Writing to Stalin, Dimitrov pinned the responsibility on Mao personally: “the Chinese comrades … are thoughtlessly pursuing the split; we have decided … to draw C[omrade] Mao Tse-tung’s attention to his incorrect position …” On 13 February, Stalin endorsed Dimitrov’s order to the CCP, marked for Mao personally. It was peremptory: “We consider that a split is not unavoidable. You should not strive for a split. On the contrary, you should … do everything possible … to prevent civil war erupting. Please reconsider your current position on this issue …” A cable from Mao that same day toed Moscow’s line, but vibrated with determination to get Chiang: “the split,” Mao insisted, “is inevitable in the future.”
Mao had seen Moscow’s decision coming days before. It had greatly depressed him, and led him to write a most unusual letter to his sons in Russia (to whom he very seldom wrote) on 31 January:
My sons An-ying and An-ching:
… Seeing what progress you have made, I am very happy. An-ying writes well, the Chinese characters are not bad at all, and you have aspiration for achievements: all this is very good. I have only one thing to suggest to you both: while you are young, study natural science more, and talk less politics. Politics needs to be talked about, but at the moment you should set your mind on studying natural science … Only science is real learning, and will have boundless use in the future …
Compared with his previous few rather dry and note-like letters to his sons, this one was long and intimate, even wistful. It reeked of fatigue. What was most extraordinary and absolutely unique was that Mao told his children to avoid politics!
MAO MIGHT HAVE failed to provoke full-scale war against Chiang, but he had won a number of far from negligible victories. Not the least gratifying was the death of his most outspoken critic. Xiang Ying had escaped after Chiang ordered the Nationalist army to stop fighting, but in the small hours of 14 March, while asleep in a mountain cave, he was shot dead by his aide-de-camp, who had turned against the Communists some time before. The aide took the gold and valuables Xiang Ying had in his pockets and gave himself up to the Nationalists.
Two months before Xiang Ying died, when he had just broken out of the death trap, Mao wrote a fierce condemnation of him to senior Party officials, insinuating that Xiang was “an enemy agent.” (Even today, Xiang Ying is still often blamed, along with Chiang Kai-shek, for the deaths of the N4A men and women.)
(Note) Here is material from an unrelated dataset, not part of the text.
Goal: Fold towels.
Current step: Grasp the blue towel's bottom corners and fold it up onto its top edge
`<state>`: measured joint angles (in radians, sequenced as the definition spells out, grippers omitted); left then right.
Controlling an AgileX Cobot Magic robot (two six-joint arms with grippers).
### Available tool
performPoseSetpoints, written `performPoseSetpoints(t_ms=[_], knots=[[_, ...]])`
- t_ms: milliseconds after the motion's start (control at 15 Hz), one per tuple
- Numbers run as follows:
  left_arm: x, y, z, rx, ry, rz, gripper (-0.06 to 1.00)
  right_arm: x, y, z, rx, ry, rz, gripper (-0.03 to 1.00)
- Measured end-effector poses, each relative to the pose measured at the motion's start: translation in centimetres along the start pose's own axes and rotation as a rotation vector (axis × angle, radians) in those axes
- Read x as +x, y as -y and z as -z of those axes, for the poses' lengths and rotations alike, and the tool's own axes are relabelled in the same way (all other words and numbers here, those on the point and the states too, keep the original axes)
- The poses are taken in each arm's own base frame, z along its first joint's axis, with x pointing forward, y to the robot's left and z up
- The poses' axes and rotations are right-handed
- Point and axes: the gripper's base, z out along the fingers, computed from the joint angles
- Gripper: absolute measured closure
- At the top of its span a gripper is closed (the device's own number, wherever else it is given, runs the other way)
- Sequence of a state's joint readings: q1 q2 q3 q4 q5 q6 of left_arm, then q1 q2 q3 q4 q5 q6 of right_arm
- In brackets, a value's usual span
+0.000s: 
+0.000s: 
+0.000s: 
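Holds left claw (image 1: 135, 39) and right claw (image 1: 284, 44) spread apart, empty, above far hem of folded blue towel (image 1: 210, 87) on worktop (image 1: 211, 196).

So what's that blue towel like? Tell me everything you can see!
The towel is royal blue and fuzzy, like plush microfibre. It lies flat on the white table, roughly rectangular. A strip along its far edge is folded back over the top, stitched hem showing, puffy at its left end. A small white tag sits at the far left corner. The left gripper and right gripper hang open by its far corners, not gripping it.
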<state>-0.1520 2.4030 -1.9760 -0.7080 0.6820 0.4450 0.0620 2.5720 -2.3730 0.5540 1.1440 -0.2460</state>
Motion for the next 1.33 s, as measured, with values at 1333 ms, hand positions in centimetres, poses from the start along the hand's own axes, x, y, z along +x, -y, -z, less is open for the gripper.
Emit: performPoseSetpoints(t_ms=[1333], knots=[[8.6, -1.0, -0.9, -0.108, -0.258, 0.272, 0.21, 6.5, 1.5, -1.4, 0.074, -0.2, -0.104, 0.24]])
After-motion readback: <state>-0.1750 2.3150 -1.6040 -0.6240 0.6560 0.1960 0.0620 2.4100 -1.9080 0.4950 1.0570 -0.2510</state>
Getting rid of Xiang Ying was only one of Mao’s gains. Another was that the N4A was allowed to stay where it was. Chiang was desperate to avoid a total civil war in the middle of the war against Japan. The Russians now put tremendous heat on the Generalissimo not to impede — much less roll back — Red expansion. General Chuikov made an explicit link between Chiang agreeing to fall into line and the continuation of Russian aid to the Nationalists. The Russian ambassador noted how Chiang was beside himself with anger. He “received my statement very nervously,” wrote Panyushkin. “He paced up and down the study and … I had to repeat my question three times.”